Another class of HIV medications are protease inhibitors. These prevent immature HIV from maturing and replicating in its final life cycle stage. Examples of protease inhibitors include saquinavir (SQV) and darunavir (DRV).

Integrase strand transfer inhibitors (INSTIs) block the enzyme integrase, preventing the virus from writing itself into host DNA. Dolutegravir (DTG), cabotegravir (CAB), and raltegravir (RAL) are all examples of INSTIs.

Some medications use two classes of drug together, called combination medications. These can make it easier for people to manage their regimen, because people with HIV can be on several treatments that require them to take medications at specific times of the day. It is important that people with HIV take their medications every day to prevent the progression of the virus.

Click here to learn more about different types of HIV medications.

Treatments can now slow HIV from progressing to AIDS. However, treatment requires prompt testing and care after exposure to the virus. Despite improvements in treatment regimens, access to care remains a big problem. Even with the advent of multi-drug therapy, evidence reports that 680,000 people died from AIDS-related illness in 2020 alone.

When a person acquires HIV and does not receive treatment, the infection progresses through three stages:

Stage 1: Acute infection

After exposure to HIV, the virus is in its acute phase for 2–4 weeks. During this period HIV is infiltrating the body and invading the CD4 cells. Blood levels of the virus are high.

The body reacts to this assault with flu-like symptoms; people may experience headache, fever, and a rash, or they may have no symptoms at all. During this phase, there is high risk of transmitting the virus to another person.

Stage 2: Chronic infection

Some people may also refer to this stage as asymptomatic or latent HIV. During this time, the virus is still replicating through its life cycle, but doing so more slowly. People can live in this stage for years without any symptoms, not knowing that they have HIV.

This phase usually lasts a decade or more. However, people on HAART therapy may remain in this latent stage for longer. It is possible to pass HIV on to others if a person is not receiving or correctly taking this medication.
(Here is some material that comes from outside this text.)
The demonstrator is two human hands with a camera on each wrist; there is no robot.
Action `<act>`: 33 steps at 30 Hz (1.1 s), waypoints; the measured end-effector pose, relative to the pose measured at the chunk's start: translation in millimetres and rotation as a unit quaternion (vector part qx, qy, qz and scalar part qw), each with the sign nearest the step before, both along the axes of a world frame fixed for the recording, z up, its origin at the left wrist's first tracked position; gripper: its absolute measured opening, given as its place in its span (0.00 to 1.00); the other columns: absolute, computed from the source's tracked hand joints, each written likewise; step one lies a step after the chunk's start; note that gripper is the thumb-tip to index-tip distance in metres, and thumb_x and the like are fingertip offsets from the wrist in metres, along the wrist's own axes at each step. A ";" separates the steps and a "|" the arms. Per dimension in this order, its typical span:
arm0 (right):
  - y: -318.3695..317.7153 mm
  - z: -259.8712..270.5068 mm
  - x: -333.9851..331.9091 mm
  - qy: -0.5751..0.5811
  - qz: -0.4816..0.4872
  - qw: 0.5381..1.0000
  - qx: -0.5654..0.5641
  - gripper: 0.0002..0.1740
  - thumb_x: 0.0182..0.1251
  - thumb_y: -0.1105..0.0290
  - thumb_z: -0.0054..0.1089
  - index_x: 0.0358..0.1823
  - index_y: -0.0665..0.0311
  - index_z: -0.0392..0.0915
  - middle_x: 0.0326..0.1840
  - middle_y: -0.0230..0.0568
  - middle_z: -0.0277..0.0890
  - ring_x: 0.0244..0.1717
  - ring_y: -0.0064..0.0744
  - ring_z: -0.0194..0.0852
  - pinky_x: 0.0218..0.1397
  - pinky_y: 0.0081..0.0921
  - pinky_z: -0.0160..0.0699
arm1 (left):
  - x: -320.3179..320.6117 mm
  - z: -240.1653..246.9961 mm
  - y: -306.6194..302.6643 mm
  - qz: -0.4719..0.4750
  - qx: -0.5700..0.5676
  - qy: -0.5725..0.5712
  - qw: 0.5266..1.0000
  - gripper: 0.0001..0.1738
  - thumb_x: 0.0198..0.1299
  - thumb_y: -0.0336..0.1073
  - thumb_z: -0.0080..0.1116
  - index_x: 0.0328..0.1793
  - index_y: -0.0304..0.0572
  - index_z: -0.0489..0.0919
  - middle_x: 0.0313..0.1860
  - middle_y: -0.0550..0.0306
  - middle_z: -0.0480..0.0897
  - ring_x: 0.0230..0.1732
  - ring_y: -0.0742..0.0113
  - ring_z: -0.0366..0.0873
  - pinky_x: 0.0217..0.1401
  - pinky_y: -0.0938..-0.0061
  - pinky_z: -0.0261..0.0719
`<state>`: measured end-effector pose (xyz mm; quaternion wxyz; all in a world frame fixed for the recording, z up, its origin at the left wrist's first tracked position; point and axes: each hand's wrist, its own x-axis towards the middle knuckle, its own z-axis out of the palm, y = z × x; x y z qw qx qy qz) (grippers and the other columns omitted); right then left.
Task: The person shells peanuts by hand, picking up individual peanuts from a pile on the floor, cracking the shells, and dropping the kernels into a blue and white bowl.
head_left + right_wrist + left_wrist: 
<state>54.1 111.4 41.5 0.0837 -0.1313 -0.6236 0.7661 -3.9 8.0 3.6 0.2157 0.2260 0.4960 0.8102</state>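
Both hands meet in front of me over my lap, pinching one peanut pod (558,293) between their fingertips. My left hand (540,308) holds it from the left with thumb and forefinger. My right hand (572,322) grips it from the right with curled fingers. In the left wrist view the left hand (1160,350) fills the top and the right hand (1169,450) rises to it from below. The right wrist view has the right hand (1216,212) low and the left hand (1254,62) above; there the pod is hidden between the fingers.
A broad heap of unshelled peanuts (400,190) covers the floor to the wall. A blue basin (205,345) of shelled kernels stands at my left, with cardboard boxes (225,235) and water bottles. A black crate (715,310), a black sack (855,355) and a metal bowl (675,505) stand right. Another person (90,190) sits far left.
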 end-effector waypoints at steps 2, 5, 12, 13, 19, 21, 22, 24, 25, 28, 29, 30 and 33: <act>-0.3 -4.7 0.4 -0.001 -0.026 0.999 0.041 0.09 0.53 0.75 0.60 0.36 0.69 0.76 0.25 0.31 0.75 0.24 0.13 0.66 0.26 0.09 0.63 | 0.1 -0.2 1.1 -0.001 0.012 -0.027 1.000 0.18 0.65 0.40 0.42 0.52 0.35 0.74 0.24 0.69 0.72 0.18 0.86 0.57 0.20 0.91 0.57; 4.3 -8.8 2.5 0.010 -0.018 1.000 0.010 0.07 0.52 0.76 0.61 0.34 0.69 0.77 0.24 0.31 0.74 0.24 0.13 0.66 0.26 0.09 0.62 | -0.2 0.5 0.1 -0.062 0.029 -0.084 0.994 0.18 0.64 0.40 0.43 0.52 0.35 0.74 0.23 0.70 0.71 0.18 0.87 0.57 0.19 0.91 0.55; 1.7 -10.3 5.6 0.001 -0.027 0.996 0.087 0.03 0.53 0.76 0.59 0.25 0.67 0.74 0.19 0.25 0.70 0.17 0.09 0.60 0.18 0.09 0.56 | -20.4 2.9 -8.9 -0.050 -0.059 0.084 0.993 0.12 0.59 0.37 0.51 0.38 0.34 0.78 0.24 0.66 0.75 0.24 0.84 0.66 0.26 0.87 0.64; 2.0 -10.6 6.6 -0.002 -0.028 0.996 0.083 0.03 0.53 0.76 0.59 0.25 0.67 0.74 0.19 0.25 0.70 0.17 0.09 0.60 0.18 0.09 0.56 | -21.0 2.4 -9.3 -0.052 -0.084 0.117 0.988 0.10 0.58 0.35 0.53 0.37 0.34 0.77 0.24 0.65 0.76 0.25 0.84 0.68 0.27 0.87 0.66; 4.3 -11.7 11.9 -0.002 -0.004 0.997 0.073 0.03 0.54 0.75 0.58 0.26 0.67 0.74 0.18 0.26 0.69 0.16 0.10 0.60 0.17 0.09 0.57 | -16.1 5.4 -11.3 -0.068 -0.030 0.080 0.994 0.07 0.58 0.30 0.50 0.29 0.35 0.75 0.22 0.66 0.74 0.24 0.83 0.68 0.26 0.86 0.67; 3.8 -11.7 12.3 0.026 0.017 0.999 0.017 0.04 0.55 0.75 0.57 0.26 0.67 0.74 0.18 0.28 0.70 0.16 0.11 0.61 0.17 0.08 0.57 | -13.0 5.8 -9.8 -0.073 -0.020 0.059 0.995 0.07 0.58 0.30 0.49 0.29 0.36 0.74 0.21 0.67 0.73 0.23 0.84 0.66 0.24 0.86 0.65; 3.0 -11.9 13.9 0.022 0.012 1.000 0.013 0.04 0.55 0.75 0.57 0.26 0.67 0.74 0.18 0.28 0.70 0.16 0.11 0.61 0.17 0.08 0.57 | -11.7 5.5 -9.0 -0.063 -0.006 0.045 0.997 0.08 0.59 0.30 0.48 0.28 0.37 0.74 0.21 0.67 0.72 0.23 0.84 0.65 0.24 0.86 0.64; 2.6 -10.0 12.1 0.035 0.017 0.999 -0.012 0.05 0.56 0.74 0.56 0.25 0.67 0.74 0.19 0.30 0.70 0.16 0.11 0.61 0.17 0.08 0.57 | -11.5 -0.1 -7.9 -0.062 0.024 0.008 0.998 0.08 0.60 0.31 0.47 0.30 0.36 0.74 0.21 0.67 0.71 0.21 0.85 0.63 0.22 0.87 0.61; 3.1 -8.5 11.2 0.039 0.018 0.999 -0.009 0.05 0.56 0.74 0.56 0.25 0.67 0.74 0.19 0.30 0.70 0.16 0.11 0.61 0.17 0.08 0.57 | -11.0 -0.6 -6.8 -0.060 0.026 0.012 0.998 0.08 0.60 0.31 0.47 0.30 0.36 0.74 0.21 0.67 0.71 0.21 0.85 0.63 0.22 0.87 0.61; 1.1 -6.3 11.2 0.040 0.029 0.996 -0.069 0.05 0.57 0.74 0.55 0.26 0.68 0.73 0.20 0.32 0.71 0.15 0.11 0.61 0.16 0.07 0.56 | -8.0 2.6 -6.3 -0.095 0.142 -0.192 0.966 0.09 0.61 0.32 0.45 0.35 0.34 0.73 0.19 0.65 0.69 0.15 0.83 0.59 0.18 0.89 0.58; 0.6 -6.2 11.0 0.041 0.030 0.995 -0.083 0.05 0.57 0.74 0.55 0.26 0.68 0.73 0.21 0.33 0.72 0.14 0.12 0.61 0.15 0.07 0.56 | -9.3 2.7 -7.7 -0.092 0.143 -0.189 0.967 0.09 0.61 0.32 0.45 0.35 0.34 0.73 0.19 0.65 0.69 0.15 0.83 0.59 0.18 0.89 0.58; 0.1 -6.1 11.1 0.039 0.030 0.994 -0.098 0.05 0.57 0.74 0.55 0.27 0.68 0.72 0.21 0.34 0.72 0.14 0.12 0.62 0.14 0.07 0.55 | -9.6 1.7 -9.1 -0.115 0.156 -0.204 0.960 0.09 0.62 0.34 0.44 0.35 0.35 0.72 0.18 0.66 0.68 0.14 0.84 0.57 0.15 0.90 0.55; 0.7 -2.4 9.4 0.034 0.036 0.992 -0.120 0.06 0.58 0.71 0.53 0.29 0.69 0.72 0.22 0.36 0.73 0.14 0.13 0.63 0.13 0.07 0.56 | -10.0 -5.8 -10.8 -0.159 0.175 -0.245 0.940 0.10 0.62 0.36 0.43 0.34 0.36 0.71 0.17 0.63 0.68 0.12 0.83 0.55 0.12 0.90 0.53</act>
Thankfully, the medication can reduce a person’s viral load and the risk of transmission down to undetectable levels.

Stage 3: AIDS

This is the final stage of HIV infection. At this point, the virus has attacked the immune system until it is no longer able to protect itself. People with AIDS are susceptible to infections that those without it can fight off much more easily, such as forms of pneumonia and cancer.

A person may receive a diagnosis with AIDS if they have one of these opportunistic infections, or when their CD4 cells reach a critically low level.

People with AIDS have high levels of the virus in blood and bodily fluids and the virus is extremely transmissible. People who cannot access treatment typically survive about 3 years in this stage before succumbing to a fatal complication. However, if they acquire an opportunistic illness, life expectancy without treatment falls to roughly 1 year.

Click here to learn more about the HIV timeline.

Due to the complex structure and life cycle of the virus, HIV is a chronic condition that is difficult to treat. By understanding the life cycle of the virus, researchers have developed treatments that can disrupt HIV at different phases and improve a person’s life expectancy and quality of life.